7 Comments on "Please Don’t Judge me by What My Child Is Wearing"

  1. mongolberry | January 24, 2013 at 6:56 pm |

    I judge parents all the time, not the ones who let their child wear 2 different shoes but definatly the ones that do things like put soda in their baby’s bottles. I don’t think there is a problem as long as you don’t judge to harshly. I use natural consequences too and people look at me like I’m the most horrible person in the world sometimes lol.

  2. armybraceletlady | January 24, 2013 at 8:11 pm |

    Holy cow, yes! I am the mother of a 19 year old college student and a 15 year old high schooler and YES! I've been an Army wife for 21 years and YES! I've learned I can exhaust all my energies on the less important things or I can be wise and conservative. Even with my children's ages, I still must put aside my uber-parent alter-ego and let things go all the time. And, a word to the wise military spouse, parenting older children is NOT any easier than parenting youngies. I would take ten of your hyper-defiant four year olds and a half-dozen 18 month olds with raging diarrhea over a bad day with teens anyt time!

  3. I feel you.

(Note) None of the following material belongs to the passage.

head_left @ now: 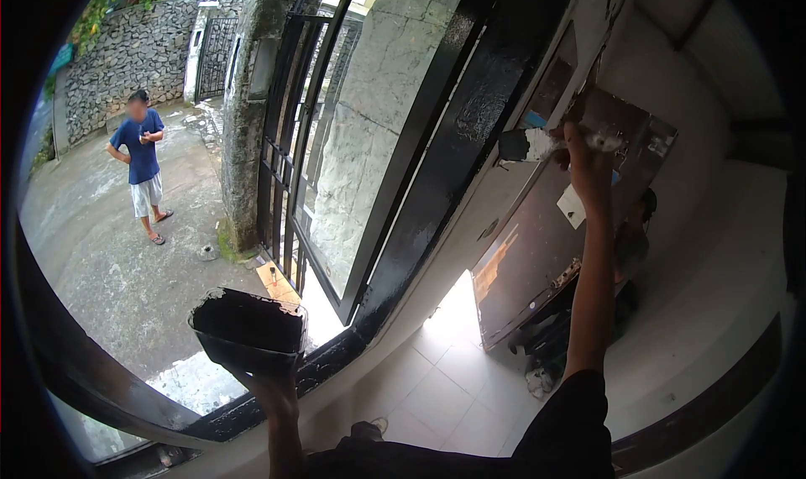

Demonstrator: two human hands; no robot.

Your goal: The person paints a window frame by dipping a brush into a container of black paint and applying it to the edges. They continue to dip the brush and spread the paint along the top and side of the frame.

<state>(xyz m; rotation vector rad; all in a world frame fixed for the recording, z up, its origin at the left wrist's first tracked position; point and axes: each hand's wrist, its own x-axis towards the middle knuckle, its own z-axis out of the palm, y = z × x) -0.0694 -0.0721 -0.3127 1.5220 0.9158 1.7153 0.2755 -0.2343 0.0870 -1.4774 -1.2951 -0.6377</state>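
While the right hand (592, 172) grips the brush (522, 146) in closed fingers (573, 136) near the black frame (478, 114), the left hand (273, 388) supports the container (250, 350) from below; a level container and light strokes should limit drips.

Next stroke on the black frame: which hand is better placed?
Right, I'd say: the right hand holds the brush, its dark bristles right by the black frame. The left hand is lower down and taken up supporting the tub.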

I have three sons – 7, 4 (going on 30) and 1. I know all about choosing your battles, which is why my oldest wore a Batman Halloween costume everywhere we went for 6 months when he was 3. Shortly after we moved to Alaska (he had just turned 5), he refused to put his boots on to go to the car. After trying everything possible and getting nowhere, I told him he could either put them on, or walk to the car in the snow in his socks. He opted for the socks. Needless to say, he never gave me crap about his boots again. I SO GET the natural consequences theory, and it does work. And yes, I did warm his feet up in the car afterwards, and he only had to walk about 10 steps anyway. :-D

  4. i could have written this post. I, too, have a Cannonball…. and in choosing my battles, I've decided not to battle those other parents!

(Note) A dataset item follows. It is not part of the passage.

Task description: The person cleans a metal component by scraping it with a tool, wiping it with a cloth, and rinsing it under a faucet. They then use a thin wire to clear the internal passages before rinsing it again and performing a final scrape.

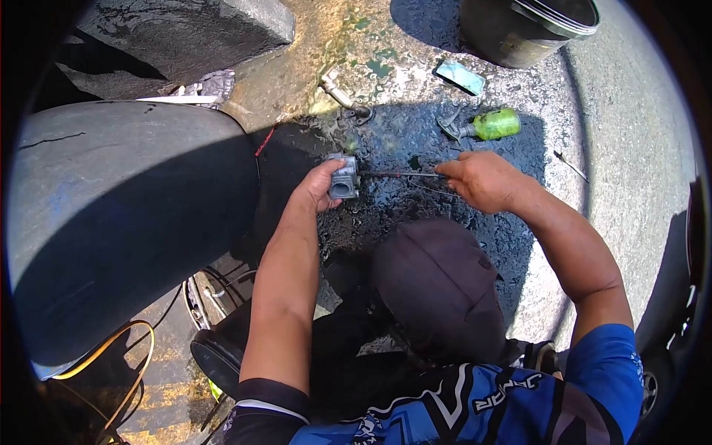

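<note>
A big dark tyre fills the left side, with yellow hose looping under it on the ground. Just right of the tyre the left hand is curled closed around a small grey metal block, thumb underneath and fingers wrapped over the far side, holding it just above the wet, oily ground. The block has a round bore facing the camera. I cannot read any stamp or marking on it.

A thin dark rod runs level from the block's right face across to the right hand. That hand is pinched shut on the rod's far end, fingers together, knuckles up. So the block sits at the left end of the rod, the two hands well apart with the rod spanning between them. The rod's tip touches or enters the block; which, I cannot tell.

Below the hands a dark-trousered knee pokes up. The blue and black shirt carries white lettering near the right sleeve, seen upside down and not readable.

Beyond the hands, a metal fitting lies on the yellowish patch, a light blue card further right, then a green bottle on its side with a dark nozzle, label not readable. A black bucket stands at the top right.
</note>
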`<state>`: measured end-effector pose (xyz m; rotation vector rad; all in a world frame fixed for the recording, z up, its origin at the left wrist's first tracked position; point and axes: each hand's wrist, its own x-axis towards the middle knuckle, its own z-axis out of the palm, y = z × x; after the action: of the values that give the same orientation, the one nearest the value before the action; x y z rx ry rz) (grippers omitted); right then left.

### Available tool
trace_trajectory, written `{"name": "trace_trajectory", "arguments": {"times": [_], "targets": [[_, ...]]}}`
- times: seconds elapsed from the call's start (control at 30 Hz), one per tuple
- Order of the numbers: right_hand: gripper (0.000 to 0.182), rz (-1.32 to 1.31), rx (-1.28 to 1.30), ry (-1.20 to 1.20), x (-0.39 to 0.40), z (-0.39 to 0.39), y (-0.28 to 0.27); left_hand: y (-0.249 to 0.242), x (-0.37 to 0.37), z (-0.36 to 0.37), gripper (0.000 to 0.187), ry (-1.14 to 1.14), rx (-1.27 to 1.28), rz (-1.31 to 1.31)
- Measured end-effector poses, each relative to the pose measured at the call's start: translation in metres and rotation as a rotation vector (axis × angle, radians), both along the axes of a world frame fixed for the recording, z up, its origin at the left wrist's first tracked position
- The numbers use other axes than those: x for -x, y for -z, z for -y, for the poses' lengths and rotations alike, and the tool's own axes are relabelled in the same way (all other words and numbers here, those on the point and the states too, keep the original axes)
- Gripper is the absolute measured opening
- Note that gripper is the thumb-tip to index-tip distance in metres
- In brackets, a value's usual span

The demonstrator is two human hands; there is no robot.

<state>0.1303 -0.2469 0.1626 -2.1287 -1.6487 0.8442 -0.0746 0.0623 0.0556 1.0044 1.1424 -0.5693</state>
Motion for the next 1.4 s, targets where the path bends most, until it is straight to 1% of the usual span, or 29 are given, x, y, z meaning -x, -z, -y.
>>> {"name": "trace_trajectory", "arguments": {"times": [0.03, 0.1, 0.13, 0.17, 0.2, 0.23, 0.33, 0.37, 0.47, 0.5, 0.6, 0.63, 0.73, 0.77, 0.87, 0.97, 1.07, 1.1, 1.2, 1.23, 1.33, 1.4], "targets": [[0.032, -0.007, -0.026, 0.019, -0.001, 0.002, 0.004, 0.013, -0.011, 0.006, 0.030, -0.002, -0.026, -0.018], [0.034, 0.023, 0.047, 0.098, 0.007, 0.009, 0.008, 0.034, -0.033, 0.013, 0.032, -0.023, -0.084, -0.004], [0.035, 0.029, 0.086, 0.140, 0.013, 0.010, 0.009, 0.039, -0.042, 0.018, 0.036, -0.026, -0.206, -0.012], [0.038, 0.056, 0.205, 0.140, 0.016, 0.006, 0.010, 0.044, -0.051, 0.022, 0.041, -0.022, -0.328, -0.023], [0.038, 0.042, 0.213, 0.149, 0.017, 0.004, 0.012, 0.048, -0.059, 0.027, 0.048, -0.012, -0.452, -0.030], [0.039, 0.031, 0.218, 0.159, 0.016, 0.003, 0.014, 0.027, -0.063, 0.038, 0.082, 0.037, -0.540, 0.082], [0.038, -0.006, 0.227, 0.164, 0.017, -0.008, 0.020, 0.025, -0.050, 0.049, 0.109, 0.681, -1.140, 0.111], [0.037, -0.020, 0.229, 0.158, 0.018, -0.010, 0.023, 0.020, -0.056, 0.054, 0.113, 0.608, -1.071, -0.027], [0.035, -0.099, 0.242, 0.187, 0.013, -0.012, 0.028, 0.042, -0.054, 0.042, 0.105, 0.599, -1.098, 0.025], [0.034, -0.125, 0.219, 0.183, 0.006, -0.012, 0.029, 0.050, -0.044, 0.034, 0.099, 0.614, -1.125, 0.142], [0.034, -0.184, 0.165, 0.158, -0.013, -0.019, 0.033, 0.061, -0.019, 0.024, 0.096, 0.584, -1.147, 0.334], [0.033, -0.185, 0.170, 0.160, -0.011, -0.026, 0.034, 0.061, -0.023, 0.026, 0.095, 0.543, -1.146, 0.281], [0.032, -0.231, 0.239, 0.188, -0.019, -0.022, 0.025, 0.062, -0.020, 0.022, 0.096, 0.618, -1.134, 0.312], [0.032, -0.250, 0.264, 0.197, -0.024, -0.022, 0.020, 0.062, -0.020, 0.022, 0.096, 0.606, -1.152, 0.296], [0.030, -0.304, 0.199, 0.244, -0.009, -0.027, 0.039, 0.067, -0.021, 0.029, 0.096, 0.587, -1.177, 0.286], [0.031, -0.334, 0.180, 0.275, -0.010, -0.009, 0.047, 0.065, -0.017, 0.026, 0.096, 0.564, -1.182, 0.294], [0.032, -0.350, 0.172, 0.319, -0.002, 0.004, 0.058, 0.064, -0.026, 0.028, 0.095, 0.625, -1.169, 0.260], [0.032, -0.365, 0.161, 0.319, 0.004, 0.005, 0.065, 0.066, -0.022, 0.024, 0.094, 0.644, -1.174, 0.293], [0.033, -0.356, 0.238, 0.313, -0.005, 0.005, 0.058, 0.055, -0.026, 0.028, 0.093, 0.618, -1.117, 0.234], [0.033, -0.311, 0.246, 0.284, 0.006, -0.009, 0.054, 0.058, -0.030, 0.029, 0.092, 0.644, -1.114, 0.216], [0.033, -0.339, 0.217, 0.294, -0.007, 0.008, 0.050, 0.056, -0.023, 0.023, 0.092, 0.656, -1.129, 0.286], [0.033, -0.398, 0.246, 0.323, -0.009, 0.003, 0.050, 0.056, -0.025, 0.023, 0.092, 0.621, -1.118, 0.255]]}}
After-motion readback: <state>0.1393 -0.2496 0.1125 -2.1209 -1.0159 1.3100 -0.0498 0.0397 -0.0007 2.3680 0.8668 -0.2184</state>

  5. I did some judging in my pre-child days. I look back on that and feel really bad. Then I have to hold my tongue when I hear others doing the same type of thing. I tell myself that no one else has the three boys I have, no one else has our exact same challenges, no one else knows what it is like to walk in my shoes. No one else gets to judge me for the parenting choices I make.

  6. I will not lie I have judged other parents, though in my defense they needed it lol. Ok all kidding aside, there have been times where I thought "what are you doing! Why would you (insert situation)" then I quickly shut myself up and put myself in place. With 6 kids from ages 25 to 5, I learned early on we all do what we believe is right for our family and sometimes we do what we need to do just to get through the day. I was a teen when I had my first and was judged from every direction, but for some of those people that judged me and my parenting in my eyes they had no right as they were not even parents, nor were they teens either where you can at least blame their lack of life experience. I'm talking about adults without children, telling me all the things I was doing wrong. I wasn't living off anyone, I wasn't pushing my baby on someone else to raise, I was doing it by myself and working hard in every way. This may be wrong, but in some of these cases I feel a little vindication as they are pulling out their hair and have asked me "what did you do during this stage".
    I'm not in a position to judge anyone or how they raise their little ones. I was judged and didn't like it. NO WAY will I make another parent feel insecure when we have all felt that way at one point in time or another.

  7. queenbydesign | February 7, 2013 at 12:34 pm |

    Great Post! My daughter just turned 3 and she is definitely a firecracker. She is strong-willed and opinionated (just like her mother). I can imagine the years ahead will look much like yours.